At their core, what most software systems do is collect, organize and put on view data, which has some connection to the real world. Take for example Facebook, which collects data about people, their friends, and the content generated by users and ads, among other things, and organizes the information using ranking algorithms to display it in a neat UI. Dating apps collect the dating preferences of people, organize the information using matching algorithms and display potential matches to the users. Google collects information by running bots on the internet and organizes content by running page rank and advanced ML algorithms. Amazon does the same for retail products.

Most of these behemoths started before the cloud era and gained their moat because of a couple of factors. Firstly, they built the most scalable and resilient distributed systems in the world. I think this innovation was mostly driven by necessity. Software in the pre-internet era consisted of developing Operating systems, writing applications for them, or running simulations for scientific or industrial purposes on a single machine or a local cluster. None of these use cases involved handling millions of requests per second like the modern web servers or storing Petabytes of data(like the modern backend storage systems in big tech). As a result, there was no need to scale infrastructure and no need for distributed systems.

However, as internet usage gained widespread adoption, sites like Amazon and Google were confronted with huge traffic and had to scale or die. Amazon had to maintain metadata about the largest inventory in the world. Google had to store and retrieve metadata about the entirety of the web, which was evergrowing. To solve these challenges, they hired some distributed systems experts like this guy and this dude to solve challenges in scaling.

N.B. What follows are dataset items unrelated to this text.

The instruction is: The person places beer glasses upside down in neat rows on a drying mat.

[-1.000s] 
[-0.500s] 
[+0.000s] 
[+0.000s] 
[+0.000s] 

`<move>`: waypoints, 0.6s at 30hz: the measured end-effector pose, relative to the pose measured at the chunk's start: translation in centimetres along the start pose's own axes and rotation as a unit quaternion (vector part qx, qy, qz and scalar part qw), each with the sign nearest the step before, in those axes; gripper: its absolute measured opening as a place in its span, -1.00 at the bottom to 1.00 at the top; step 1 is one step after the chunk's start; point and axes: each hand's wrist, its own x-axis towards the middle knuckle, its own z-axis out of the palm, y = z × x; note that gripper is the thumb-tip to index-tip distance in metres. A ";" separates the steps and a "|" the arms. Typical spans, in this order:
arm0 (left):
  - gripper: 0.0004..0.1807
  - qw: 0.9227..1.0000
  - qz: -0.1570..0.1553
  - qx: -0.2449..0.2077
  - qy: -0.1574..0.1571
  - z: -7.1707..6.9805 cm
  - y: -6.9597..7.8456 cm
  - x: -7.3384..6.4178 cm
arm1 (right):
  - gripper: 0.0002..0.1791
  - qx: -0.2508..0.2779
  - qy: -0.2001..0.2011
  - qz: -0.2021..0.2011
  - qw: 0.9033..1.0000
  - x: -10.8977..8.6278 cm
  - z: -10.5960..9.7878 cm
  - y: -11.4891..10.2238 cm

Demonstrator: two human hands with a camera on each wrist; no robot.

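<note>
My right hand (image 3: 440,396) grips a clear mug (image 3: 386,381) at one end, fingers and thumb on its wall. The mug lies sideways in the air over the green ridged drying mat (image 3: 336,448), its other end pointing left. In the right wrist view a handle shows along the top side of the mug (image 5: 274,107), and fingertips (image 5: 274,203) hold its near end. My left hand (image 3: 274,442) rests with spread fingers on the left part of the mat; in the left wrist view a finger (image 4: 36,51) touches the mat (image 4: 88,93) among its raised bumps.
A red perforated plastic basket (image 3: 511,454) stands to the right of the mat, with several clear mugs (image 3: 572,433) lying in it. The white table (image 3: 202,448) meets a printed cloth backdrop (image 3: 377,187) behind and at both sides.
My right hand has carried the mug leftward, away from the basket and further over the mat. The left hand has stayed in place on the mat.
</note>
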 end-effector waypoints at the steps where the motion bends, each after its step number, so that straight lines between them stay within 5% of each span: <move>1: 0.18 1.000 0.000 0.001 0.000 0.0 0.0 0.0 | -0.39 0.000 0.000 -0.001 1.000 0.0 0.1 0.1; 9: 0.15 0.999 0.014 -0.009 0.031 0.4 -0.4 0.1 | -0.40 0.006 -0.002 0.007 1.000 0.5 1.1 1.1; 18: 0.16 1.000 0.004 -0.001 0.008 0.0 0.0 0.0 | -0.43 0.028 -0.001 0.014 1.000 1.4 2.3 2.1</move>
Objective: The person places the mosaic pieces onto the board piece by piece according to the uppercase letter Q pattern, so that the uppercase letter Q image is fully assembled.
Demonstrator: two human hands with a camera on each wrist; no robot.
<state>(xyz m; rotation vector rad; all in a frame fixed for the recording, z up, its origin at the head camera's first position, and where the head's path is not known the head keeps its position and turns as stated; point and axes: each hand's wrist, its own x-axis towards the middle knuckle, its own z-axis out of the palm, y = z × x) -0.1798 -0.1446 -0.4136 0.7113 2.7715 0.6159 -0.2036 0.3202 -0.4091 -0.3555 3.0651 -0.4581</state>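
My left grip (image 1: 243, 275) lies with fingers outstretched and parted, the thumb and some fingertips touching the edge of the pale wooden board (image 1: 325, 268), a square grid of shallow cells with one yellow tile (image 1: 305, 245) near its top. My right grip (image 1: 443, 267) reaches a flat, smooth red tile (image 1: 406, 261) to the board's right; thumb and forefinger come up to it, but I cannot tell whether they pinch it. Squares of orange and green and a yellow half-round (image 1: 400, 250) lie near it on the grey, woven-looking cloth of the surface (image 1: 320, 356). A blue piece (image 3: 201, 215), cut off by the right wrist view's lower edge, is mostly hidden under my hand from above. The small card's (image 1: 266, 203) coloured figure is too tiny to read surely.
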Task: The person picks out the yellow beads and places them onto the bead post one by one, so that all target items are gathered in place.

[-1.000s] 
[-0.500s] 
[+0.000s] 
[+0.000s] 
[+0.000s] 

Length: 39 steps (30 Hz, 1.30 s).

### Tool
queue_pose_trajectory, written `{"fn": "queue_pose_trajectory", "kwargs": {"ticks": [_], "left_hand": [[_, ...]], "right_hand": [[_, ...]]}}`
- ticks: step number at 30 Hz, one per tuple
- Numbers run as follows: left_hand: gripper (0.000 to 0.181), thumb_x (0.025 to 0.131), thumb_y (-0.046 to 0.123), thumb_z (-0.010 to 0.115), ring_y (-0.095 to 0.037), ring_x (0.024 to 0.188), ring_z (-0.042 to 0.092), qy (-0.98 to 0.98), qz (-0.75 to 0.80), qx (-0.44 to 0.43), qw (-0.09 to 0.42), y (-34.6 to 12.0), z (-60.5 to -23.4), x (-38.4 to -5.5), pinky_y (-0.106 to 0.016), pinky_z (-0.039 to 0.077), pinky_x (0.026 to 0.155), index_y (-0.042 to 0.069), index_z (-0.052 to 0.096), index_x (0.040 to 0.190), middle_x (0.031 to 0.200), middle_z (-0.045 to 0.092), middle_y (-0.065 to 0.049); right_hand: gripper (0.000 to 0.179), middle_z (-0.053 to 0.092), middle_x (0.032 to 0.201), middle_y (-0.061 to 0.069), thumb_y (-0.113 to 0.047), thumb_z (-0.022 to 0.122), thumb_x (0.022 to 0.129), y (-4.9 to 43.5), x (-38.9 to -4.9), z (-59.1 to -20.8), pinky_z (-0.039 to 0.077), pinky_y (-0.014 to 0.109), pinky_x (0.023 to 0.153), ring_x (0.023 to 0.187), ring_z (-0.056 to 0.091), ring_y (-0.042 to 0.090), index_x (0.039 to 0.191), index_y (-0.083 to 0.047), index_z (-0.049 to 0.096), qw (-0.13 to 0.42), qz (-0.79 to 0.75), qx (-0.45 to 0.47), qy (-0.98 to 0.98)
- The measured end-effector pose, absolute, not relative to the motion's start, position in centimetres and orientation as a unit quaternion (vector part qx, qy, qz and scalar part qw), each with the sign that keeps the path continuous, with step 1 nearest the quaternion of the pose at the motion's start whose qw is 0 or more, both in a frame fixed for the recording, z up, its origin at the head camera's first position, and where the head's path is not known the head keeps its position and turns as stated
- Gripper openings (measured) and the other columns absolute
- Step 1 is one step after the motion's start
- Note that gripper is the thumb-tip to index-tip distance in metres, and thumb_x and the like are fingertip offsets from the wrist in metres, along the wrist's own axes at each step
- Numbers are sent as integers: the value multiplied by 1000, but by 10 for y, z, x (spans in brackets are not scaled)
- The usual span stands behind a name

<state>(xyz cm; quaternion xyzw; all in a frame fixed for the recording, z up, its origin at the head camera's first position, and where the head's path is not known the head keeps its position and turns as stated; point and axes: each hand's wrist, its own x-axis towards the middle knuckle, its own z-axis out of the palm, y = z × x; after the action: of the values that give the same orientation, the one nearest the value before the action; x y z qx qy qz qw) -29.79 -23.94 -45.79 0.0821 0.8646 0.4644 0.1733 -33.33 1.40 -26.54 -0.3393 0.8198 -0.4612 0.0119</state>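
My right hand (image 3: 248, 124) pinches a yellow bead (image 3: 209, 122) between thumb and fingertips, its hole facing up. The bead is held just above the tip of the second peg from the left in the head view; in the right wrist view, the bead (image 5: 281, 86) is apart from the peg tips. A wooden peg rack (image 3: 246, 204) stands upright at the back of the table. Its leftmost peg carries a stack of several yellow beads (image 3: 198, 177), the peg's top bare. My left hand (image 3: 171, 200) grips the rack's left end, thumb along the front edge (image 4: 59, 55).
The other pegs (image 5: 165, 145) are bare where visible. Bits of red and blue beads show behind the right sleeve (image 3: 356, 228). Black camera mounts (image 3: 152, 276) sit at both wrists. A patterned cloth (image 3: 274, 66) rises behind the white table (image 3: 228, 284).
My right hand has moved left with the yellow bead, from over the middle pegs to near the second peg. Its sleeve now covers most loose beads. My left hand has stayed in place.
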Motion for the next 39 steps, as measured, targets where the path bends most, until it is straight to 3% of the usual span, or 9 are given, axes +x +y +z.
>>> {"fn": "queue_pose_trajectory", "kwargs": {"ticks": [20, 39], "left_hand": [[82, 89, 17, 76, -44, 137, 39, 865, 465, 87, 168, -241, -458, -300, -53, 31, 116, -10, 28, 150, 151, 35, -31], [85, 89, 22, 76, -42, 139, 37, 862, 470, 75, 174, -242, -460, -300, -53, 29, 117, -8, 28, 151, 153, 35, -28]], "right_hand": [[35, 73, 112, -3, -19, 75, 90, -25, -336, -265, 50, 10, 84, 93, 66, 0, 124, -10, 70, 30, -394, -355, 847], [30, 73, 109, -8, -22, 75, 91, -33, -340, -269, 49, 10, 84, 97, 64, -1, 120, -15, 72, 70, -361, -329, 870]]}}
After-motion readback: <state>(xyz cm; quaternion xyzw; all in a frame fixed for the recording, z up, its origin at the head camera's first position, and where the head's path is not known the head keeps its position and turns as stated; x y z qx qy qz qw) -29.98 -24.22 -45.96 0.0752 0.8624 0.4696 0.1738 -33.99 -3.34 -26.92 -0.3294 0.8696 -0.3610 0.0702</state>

Moreover, the second decade of the 21st century saw breakthroughs in AI and Machine learning. With Moore’s law following its course, cheap data storage and compute made deep learning, which was first explored in the 80s, practical. The trifecta of abundant data, fast compute and complex model architectures have made computers better than humans in specialized tasks like object recognition, Natural language translation, and generative art among other things. The big tech companies have been quick in incubating AI technologies and have leveraged them to take their products to the next level. For instance, Facebook leads in recommendation systems and has developed frameworks like PyTorch. Google’s deepmind has made several breakthroughs, especially in reinforcement learning. Most of the products at these companies have been improved with some form of machine learning and this isn’t easy to compete against, mostly because of the AI infra and data needed to train the models.

To compete with AWS would involve solving distributed systems challenges in addition to hardware and networking challenges. To compete with Facebook or google would mean developing the infra needed to deploy SOTA AI algorithms at a large scale. To compete with Uber or Lyft would mean developing low latency event-driven microservices along with pricing models which have been trained with years of data. Ultimately, to compete with any of them would mean assembling a group of intrepid distributed systems and AI experts with a contrarian disposition, who can move fast and execute.